Bir işin en zor kısmı başlamaktır. Planlamak öncelikle aklımızdakini ve ulaşmak istediğimiz hedefi net olarak görmemizi sağlar. Henry Clausen'ın dediği gibi "Her başarılı insanın bir planı, her başarısız insanın bir mazereti vardır."
Ve her planın herhangi bir aşamasında tökezlemek olasıdır. İşte bu anlar mücadele etmemizi gerektirir.
Uzun yıllar çok uluslu firmalarla çalışmanın kazandırdığı önemli bir farkındalık: stratejik ve zamana yayılmış planların önemi. Kurumsal dönüşümünü tamamlamış şirketlerde her zaman 1-3 ve 5 hatta daha uzun dönemli stratejik planlama ve yol haritası çalışmaları istenir.
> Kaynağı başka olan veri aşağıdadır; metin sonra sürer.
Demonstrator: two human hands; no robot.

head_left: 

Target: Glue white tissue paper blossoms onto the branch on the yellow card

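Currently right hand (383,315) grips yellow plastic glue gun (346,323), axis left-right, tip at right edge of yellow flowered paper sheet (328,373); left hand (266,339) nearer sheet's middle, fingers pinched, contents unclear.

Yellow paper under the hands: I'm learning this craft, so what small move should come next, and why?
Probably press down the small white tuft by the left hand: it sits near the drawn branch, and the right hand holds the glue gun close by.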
Soru seti aslında çok yalındır; Hedefin nedir? Nasıl yapacaksın? Ne kullanacaksın? Neye ihtiyacın var?
Bu uzun süreli planlar sebat etmeyi, hedeflere ulaşacak aksiyonları tasarlamayı, uygulamayı, aksaklıklara karşı hazırlıklı olmayı ve gerektiğinde rotayı başka yöne çevirecek çıkış kapıları ve alternatifleri de bir kenarda hazır bulundurmayı öğretir bizlere. Çıktılar ve kazançlar için vakit tanınır, uzun dönemli stratejilerle çalışan şirketler sabırlıdır. Aceleci ve kararsız adımlar hedeften uzaklaştırır, motivasyonu ve inancı azaltır. Diğer taraftan değişim kararlılık ve çaba ister, çaba gösterenler mücadeleyi göze alanlardır.
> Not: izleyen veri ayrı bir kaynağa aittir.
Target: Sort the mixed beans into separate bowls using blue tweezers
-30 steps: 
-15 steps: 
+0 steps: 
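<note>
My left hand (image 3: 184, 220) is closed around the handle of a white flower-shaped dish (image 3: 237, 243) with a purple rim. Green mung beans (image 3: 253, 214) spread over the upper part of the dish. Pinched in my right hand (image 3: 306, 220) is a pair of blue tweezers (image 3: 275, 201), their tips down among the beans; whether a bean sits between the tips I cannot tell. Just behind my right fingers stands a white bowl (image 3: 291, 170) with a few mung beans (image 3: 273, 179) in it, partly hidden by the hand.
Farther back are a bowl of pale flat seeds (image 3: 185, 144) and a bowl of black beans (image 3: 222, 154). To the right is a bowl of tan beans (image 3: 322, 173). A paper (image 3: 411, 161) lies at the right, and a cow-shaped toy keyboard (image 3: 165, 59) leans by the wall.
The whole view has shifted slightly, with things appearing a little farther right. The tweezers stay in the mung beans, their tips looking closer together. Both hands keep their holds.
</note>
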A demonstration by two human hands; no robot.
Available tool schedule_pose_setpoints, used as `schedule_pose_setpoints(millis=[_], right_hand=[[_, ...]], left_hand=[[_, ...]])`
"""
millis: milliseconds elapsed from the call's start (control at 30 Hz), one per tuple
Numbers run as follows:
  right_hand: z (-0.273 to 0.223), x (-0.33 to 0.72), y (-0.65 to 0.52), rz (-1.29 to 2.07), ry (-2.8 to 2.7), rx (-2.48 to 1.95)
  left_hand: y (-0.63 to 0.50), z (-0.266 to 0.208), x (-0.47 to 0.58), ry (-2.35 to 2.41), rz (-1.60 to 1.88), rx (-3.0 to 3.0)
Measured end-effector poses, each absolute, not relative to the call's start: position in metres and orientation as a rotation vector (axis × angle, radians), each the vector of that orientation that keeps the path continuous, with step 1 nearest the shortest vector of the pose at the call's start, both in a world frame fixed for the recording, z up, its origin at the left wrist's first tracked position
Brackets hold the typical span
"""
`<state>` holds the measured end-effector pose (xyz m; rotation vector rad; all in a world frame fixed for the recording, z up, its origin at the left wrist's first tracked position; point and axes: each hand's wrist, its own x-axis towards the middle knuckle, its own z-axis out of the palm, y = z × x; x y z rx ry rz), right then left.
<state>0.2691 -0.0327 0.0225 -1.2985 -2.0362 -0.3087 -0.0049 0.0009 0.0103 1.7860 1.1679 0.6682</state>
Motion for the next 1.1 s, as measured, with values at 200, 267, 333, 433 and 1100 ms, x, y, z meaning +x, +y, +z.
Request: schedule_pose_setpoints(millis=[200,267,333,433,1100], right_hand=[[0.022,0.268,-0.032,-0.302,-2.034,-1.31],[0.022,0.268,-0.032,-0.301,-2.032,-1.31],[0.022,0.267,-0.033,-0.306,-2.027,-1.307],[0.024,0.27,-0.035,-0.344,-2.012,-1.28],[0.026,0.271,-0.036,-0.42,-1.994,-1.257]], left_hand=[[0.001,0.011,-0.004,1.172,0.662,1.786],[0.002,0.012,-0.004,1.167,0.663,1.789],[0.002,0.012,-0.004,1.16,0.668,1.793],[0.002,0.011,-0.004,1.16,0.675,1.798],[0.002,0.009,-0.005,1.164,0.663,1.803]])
Çalıştığım her pozisyon mevcudun değişimini gerektiriyordu. Sigortacılığa başladığım ilk yıllarda şirketin logosu, teklif formatları, yeni ofisi, hatta telefondaki karşılama mesajına kadar her şeyin yeniden düzenlenmesinde görev aldım, bu arada önümde öğrenmem gereken bir sürü yeni bilgi ve dağlar kadar da iş vardı. Bazı zamanlar sonraki güne hazırlıklı ve donanımlı olmayı istediğimden gece yarılarına kadar çalışırdım.
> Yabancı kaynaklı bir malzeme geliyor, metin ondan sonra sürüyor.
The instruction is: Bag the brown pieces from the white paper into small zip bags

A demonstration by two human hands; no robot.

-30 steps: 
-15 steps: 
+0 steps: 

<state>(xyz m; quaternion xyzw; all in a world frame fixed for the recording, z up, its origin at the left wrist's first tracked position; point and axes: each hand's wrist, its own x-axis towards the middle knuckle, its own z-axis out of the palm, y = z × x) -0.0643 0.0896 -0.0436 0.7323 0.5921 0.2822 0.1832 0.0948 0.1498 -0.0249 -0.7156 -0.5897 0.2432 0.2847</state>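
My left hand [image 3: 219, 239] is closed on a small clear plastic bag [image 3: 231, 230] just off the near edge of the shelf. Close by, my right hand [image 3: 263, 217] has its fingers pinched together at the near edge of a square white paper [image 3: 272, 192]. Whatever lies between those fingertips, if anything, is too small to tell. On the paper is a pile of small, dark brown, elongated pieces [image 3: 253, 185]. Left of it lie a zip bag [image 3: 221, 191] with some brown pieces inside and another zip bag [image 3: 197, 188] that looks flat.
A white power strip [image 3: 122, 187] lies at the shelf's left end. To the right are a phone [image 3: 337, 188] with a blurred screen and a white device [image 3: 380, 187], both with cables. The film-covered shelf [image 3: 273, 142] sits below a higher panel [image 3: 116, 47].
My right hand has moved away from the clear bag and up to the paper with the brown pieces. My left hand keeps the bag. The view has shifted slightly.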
Daha sonra iş değiştirdiğimde bana emanet edilen grup gerek yönetim felsefesi gerekse vizyonu ile benzer gruplardan çok daha farklı bir profildeydi. Hiçbir konuşma geleneksel formatta değildi, değişim istiyorlardı, bunun için önemli yatırımlar yapıyorlardı. Grubun tüm süreçleri analiz ediliyordu. Başarılı ve karlılardı, hedefleri büyüktü. İmajları ve sosyal kabulü güçlü, sanata ve bilime destek veren vizyoner gruba bilinen klasik yaklaşımlar yeterli gelmiyordu, farklılardı, farklı yaklaşım istiyorlar ve bunun için zorluyorlardı.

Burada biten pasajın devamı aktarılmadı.